Division of Rhinology and Endoscopic Skull Base Surgery, Department of Otolaryngology-Head and Neck Surgery, Stanford University School of Medicine, Stanford, CA.
Division of Otolaryngology, Department of General Surgery, Cedars Sinai Medical Center, Los Angeles, CA.
Int Forum Allergy Rhinol. 2017 Nov;7(11):1045-1051. doi: 10.1002/alr.22002. Epub 2017 Aug 14.
Chronic rhinosinusitis (CRS) is a downstream complication following radiotherapy or chemoradiation for nasopharyngeal carcinoma (NPC). Endoscopic sinus surgery (ESS) is an accepted therapy for medically refractory CRS, but its efficacy in addressing CRS symptoms in patients with previously irradiated NPC is unclear.

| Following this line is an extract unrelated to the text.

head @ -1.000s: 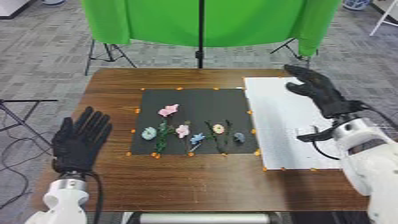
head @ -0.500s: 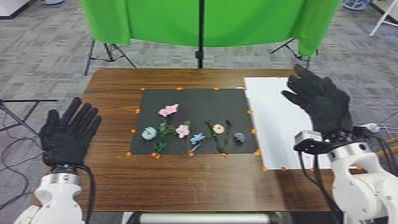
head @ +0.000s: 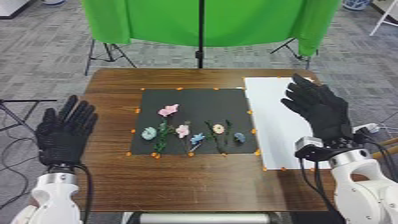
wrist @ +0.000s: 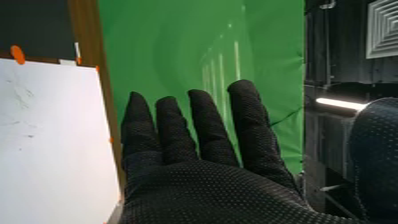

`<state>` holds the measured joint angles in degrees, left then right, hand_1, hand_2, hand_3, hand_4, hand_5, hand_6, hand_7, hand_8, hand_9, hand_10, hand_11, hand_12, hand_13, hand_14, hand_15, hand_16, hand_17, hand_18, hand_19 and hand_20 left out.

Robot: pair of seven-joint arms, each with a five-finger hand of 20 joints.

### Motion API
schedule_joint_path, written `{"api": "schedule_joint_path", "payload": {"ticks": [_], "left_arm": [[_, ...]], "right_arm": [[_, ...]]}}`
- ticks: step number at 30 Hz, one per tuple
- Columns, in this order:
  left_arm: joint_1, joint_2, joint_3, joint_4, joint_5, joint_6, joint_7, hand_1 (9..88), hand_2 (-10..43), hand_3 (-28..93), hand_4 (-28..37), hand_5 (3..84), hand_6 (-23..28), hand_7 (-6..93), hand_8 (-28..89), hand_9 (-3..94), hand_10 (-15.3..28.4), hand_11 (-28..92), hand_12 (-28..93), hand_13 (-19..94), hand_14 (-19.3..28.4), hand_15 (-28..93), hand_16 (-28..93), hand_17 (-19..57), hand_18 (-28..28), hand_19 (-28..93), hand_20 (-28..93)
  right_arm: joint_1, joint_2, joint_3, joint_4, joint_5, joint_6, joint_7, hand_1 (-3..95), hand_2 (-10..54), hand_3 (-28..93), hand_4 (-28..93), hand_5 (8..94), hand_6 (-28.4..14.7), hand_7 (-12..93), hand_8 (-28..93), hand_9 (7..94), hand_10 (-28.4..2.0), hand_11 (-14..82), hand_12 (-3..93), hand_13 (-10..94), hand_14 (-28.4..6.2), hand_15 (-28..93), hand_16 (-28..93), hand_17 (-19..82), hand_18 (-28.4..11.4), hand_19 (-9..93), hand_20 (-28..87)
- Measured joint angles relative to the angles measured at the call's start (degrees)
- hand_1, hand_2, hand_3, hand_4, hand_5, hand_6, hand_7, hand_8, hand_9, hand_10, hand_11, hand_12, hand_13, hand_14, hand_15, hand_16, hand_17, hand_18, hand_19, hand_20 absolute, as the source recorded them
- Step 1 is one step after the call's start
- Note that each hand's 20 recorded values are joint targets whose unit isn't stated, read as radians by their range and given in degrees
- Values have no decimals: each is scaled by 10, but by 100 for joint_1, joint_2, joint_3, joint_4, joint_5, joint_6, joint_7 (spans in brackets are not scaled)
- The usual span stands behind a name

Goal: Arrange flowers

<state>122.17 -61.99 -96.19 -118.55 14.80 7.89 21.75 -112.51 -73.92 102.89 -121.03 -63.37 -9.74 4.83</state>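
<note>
In the head view, several flowers lie on the dark mat (head: 191, 112): a taller pink flower (head: 168, 110), a pale blue-green one (head: 149, 133), a light pink one (head: 182, 131), a blue one (head: 197, 137), a cream-pink one (head: 218, 128) and a grey-blue one (head: 239, 137). Over the white sheet's right side, my right hand (head: 321, 111) is open with straight fingers, apart from the flowers. My left hand (head: 65, 134) is open over the table's left edge, left of the mat. In the right wrist view, the right hand (wrist: 213, 187) has its fingers straight and holds nothing.
A white sheet (head: 270, 116) lies right of the mat, and small orange markers (head: 264, 168) dot the edges of both. Brown table (head: 191, 185) surrounds them. Beyond the far edge hang a green cloth (head: 151, 22) and a dark upright pole (head: 201, 37).
The right hand has swung from a sideways tilt to broad and upright, its wrist moving nearer the table's front. The left hand has shifted a little left and turned more upright. The flowers have stayed put.
</note>
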Motion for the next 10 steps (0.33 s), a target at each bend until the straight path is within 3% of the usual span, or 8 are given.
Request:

All patients at the Stanford Sinus Center with a history of radiation therapy or chemoradiation for NPC between 2006 and 2015 were reviewed. Patients without antecedent CRS prior to NPC treatment (n = 26) were retrospectively divided into 2 cohorts based on whether they developed postirradiation CRS and underwent ESS (surgical group, n = 13) or did not develop CRS (control, n = 13). Demographic and clinical characteristics were collected, and temporal changes in 22-item Sino-Nasal Outcome Test (SNOT-22) score were compared.
The median time following primary irradiation to initial presentation was 6.8 and 6.5 years in the surgical and control groups, respectively. The surgical cohort had statistically greater baseline SNOT-22 scores than the control group (45 vs 14, p = 0.0198). At 6 to 12 months postoperatively, the surgical group demonstrated statistically significant and clinically meaningful improvements in SNOT-22 scores when compared to controls (15-point decrease vs 0, p = 0.0040), ultimately resulting in similar SNOT-22 scores for both groups (28 vs 18, p = 0.3687). The rhinologic, extranasal, and ear/face subdomain scores of the surgical group were significantly greater than those of the control group preoperatively (rhinologic: p = 0.0010; extranasal: p = 0.0179; ear/face: p = 0.0068), but these disparities resolved postoperatively (rhinologic: p = 0.1461; extranasal: p = 0.3131; ear/face: p = 0.3401).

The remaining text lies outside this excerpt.